I’m no Andrew Sorkin, who given the chance, could probably make another blockbuster book, Too Big to Fail: JCP the Sequel. However, he would probably have to give the story a massive spin. While the notion of “too big to fail” might peak interest in the retail world, it most certainly doesn’t contain the kind of drama, suspense, the edge of crisis and sheer magnitude of a potential economic collapse of Great Depression proportions, as Sorkin was able to brilliantly narrate in his famous book. So, I will take a shot with a mere article-sized account of why JC Penney is too big to fail for their likely new owners.

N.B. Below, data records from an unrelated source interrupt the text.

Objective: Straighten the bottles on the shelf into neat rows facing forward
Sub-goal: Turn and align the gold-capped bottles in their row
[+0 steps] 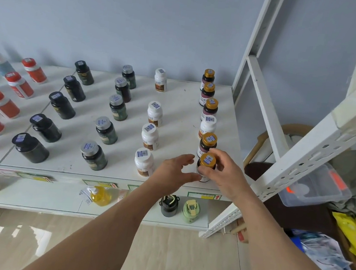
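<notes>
Head cam: R hand (223,174) grips gold-cap bottle (206,165); white-cap bottle (144,162) nearby.

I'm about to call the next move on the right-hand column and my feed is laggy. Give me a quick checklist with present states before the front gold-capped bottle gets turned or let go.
1. Right hand grips the front gold-capped bottle: ok.
2. Left hand free to help: ok, fingers open beside the bottle, holding nothing.
3. Bottle upright on the shelf: ok.
4. Label facing forward: cannot tell, fingers cover it.
5. Column uniform: not ok, a white-capped bottle stands among the gold-capped ones.
6. Clearance behind: not ok, the next gold-capped bottle sits very close.
</notes>
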Motion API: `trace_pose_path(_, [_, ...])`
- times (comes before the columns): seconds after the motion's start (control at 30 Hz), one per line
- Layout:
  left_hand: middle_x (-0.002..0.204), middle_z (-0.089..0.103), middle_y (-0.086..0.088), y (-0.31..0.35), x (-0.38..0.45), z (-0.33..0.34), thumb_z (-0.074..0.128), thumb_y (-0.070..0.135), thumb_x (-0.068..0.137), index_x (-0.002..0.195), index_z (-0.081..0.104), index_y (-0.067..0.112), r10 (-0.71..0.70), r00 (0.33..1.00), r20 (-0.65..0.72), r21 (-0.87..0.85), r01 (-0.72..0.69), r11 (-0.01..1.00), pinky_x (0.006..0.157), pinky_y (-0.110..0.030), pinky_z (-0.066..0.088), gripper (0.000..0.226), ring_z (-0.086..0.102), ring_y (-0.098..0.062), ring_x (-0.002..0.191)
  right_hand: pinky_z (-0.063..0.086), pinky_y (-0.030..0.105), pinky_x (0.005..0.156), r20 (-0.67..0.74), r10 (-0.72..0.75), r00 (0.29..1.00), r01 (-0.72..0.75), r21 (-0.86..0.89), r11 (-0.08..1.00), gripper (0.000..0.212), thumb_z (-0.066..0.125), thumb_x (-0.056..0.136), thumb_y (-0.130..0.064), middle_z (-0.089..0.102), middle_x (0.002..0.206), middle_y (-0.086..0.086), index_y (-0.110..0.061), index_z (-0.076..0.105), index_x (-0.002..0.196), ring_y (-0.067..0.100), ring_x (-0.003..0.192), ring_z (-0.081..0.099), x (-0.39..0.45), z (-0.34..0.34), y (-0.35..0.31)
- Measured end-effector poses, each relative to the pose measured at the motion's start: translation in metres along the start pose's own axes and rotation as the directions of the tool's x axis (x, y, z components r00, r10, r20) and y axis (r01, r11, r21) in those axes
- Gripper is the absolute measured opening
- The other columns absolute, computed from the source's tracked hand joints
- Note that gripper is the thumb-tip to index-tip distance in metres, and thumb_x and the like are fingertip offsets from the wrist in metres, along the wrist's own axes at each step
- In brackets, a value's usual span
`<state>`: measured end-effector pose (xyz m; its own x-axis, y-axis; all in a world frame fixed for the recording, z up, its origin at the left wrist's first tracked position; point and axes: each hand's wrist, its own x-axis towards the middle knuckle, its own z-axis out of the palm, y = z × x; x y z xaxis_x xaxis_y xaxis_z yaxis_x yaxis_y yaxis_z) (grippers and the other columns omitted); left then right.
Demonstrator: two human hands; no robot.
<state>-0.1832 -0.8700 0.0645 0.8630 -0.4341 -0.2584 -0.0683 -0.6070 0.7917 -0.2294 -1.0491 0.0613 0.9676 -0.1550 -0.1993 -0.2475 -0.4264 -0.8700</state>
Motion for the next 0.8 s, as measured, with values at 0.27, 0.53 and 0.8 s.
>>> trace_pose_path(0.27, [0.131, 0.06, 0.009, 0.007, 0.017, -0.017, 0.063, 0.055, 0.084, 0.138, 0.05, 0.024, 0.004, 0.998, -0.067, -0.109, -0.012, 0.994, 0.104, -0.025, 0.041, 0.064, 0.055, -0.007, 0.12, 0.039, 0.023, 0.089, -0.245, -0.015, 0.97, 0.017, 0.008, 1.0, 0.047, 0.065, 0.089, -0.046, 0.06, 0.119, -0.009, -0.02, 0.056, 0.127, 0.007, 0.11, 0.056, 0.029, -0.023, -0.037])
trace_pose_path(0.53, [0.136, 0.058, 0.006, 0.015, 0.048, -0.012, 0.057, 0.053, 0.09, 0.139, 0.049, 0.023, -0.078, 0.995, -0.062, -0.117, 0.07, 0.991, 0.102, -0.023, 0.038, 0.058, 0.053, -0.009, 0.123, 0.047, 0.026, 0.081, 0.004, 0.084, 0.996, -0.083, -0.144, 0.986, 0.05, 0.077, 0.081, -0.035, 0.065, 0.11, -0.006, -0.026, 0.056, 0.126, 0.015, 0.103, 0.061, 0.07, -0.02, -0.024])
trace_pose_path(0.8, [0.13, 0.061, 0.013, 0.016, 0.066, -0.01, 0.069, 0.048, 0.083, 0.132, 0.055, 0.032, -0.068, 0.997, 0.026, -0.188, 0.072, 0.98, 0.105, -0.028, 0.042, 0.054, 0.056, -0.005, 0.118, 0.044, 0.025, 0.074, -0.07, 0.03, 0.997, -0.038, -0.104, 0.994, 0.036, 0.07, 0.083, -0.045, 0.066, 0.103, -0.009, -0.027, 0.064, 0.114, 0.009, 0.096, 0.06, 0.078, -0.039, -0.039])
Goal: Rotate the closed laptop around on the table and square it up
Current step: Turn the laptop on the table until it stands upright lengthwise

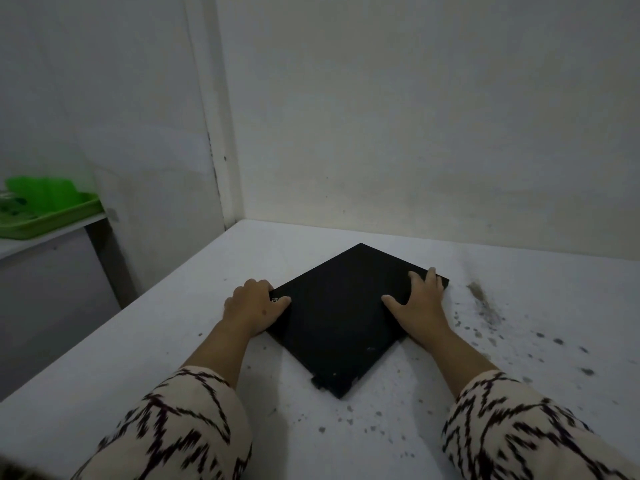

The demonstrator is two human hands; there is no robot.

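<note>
White, speckled table (450,427) fills the corner of a pale-walled room. Between both hands lies the closed black laptop (341,317), turned diamond-wise to the table edge. At its left corner the left hand (251,308) curls around the edge, thumb on the lid. Right hand (417,303) lies spread flat, fingers splayed, on the right corner. Far left of the left hand, a green tray (52,218) (contents blurred, something green) sits on a side shelf.
</note>
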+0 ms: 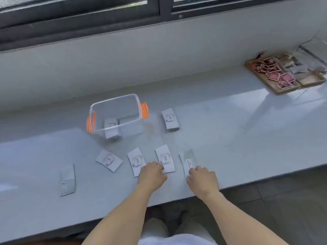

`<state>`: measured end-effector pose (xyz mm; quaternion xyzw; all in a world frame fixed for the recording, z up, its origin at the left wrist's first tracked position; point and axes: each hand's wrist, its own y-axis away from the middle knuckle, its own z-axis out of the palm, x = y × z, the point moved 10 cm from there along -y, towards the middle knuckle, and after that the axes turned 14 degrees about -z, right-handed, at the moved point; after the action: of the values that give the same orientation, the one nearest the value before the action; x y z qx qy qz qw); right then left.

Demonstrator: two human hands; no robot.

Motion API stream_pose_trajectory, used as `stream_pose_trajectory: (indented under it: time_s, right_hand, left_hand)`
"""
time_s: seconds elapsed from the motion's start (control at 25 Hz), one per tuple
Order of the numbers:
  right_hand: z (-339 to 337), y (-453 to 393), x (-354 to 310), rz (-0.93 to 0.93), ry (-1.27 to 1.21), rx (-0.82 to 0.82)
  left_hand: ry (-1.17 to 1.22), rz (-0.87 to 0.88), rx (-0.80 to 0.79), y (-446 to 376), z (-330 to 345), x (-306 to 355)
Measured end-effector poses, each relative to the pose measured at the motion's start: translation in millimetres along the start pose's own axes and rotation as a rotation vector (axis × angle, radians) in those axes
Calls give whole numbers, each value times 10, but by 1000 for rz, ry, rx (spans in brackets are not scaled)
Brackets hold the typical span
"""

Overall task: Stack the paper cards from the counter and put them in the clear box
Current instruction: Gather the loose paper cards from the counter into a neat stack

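Note:
Several white paper cards lie on the grey counter [230,138]. A clear box [116,117] with orange clips stands behind them, and a small stack of cards [111,128] leans inside it. One "love" card [170,119] lies to the right of the box. In the front row lie a tilted card [109,160], a card [136,160] and a card [164,158]; my left hand [152,174] rests on the near ends of these last two. My right hand [203,177] presses on the near end of a face-down card [188,162]. Another card [67,180] lies far left.
A wooden tray [283,89] of red and white picture tiles sits at the far right, next to a clear plastic sheet or lid [313,48]. A low wall and a dark window frame run behind the counter. The counter's front edge is just under my forearms.

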<state>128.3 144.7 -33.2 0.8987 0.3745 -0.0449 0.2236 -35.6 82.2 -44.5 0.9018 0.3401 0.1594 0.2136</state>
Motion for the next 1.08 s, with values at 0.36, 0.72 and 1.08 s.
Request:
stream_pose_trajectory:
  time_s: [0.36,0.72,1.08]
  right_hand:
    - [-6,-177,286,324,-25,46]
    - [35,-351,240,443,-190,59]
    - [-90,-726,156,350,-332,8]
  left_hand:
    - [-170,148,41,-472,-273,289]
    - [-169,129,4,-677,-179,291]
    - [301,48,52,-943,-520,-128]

Brookfield Property Partners L.P. (“Brookfield”) and Simon Property Group (“Simon”) will probably win the dubious JCP prize of a really old (from all perspectives), stale and dying brand. Then they will have to figure out what to do with it. Another serious and higher bidder at one point, was Sycamore Partners, which I predicted would win. Very briefly, my prediction was based on my opinion that the Simon/Brookfield interest is primarily to save their butts (which, in fact is true, at least short term). I also pointed out that Sycamore better understood the business of retailing and had an actual plan, including synergies with the Belk brand that is also under their ownership. Anyway, it was not to be, although too bad, because I think Sycamore might have saved Penney.
It just ain’t gonna happen under Simon and Brookfield. They will likely do some abracadabra financial engineering … life support stuff. I have no idea what that magic act might be. However, whatever tricks they might come up with, they might be advised to call Eddie Lampert for some ideas (the infamous CEO who led the dismantling of Sears). Sorry, I digress.
They will likely do some abracadabra financial engineering…life support stuff. I have no idea what that magic act might be. However, whatever tricks they might come up with, they might be advised to call Eddie Lampert for some ideas (the infamous CEO who led the dismantling of Sears).
Simon and Brookfield want the retail operations, while another lien lending group is making a case for owning the property assets: the roughly 160 stores and however many distribution centers. These would likely be put into a REIT. Of note, REIT’s can tend to bleed the operating unit to death with excessively high lease arrangements. One example was the acquisition of Mervyn’s department store chain’s real estate in 2004 by a private equity firm that raised the rent by 90 percent, which was a major reason for Mervyn’s ultimate demise. Simon and Brookfield, being major players in the real estate business might be better equipped to deal with the likely new REIT owners.
These will all be short- to medium-term concepts just to keep Penney on life support long enough to figure out what to do with a brand that consumers are no longer interested in, particularly younger consumers, who, by the way, have absolutely equal distaste for mall shopping. It’s a lose/lose guys.
An Anchor Is Drowning Malls
However, for the time being, Simon and Brookfield did realize that JCP was too big to fail, even if it was just for the short term. Simon has 63 JCP stores in its portfolio spread throughout its 200+ malls. And Brookfield has 73 JCP stores across their 170 retail properties. And as I mentioned in the aforementioned article, JCP as an “anchor” store with very favorable leases, was (but, now unlikely) a traffic magnet. This benefited the hundreds of smaller specialty retailers and other tenants, whose leases were much higher. However, their leases contained the ability for these stores to break or negotiate lower leases upon the departure of the anchor stores.
The pickle Simon and Brookfield now find themselves in is that while short term they can keep JCP as an anchor and may be able to save losses of millions of dollars in smaller tenant departures or severely down-scaled leases, the failing JCP prize they just won, is just that. They are failing. And ironically, the JCP stores are indeed an anchor around the malls’ necks.
Reinventing the Mall
Even before the pandemic, experts were predicting the demise or at least the repurposing of roughly 900 of the country’s 1200 major malls. The primary reasons were no brainers: a dramatic shift in consumer shopping behavior, particularly among the next-gen cohort, armed with technology and the ability to be the new POS, forcing retailers to respond to them wherever they might be, whenever they request it, 24/7.
Now, the pandemic, and as in millions of other cases, has simply accelerated the negative trajectories that businesses were already on.
So, anchor tenant JCP is too big to fail in the minds of Simon and Brookfield, with its demise threatening the loss of millions, if not billions of dollars for the two. But now what are they going to do? With the traditional mall model headed for the dust bin of history, now owning another dust bin candidate, do they just punt? Or do they have a Hail Mary Pass in their playbook?
At the end of the day, one must ask: Is this a sign of the future of retail? Real estate deals? Pure transactions, no more magic? Is retail only worth the real estate it sits on?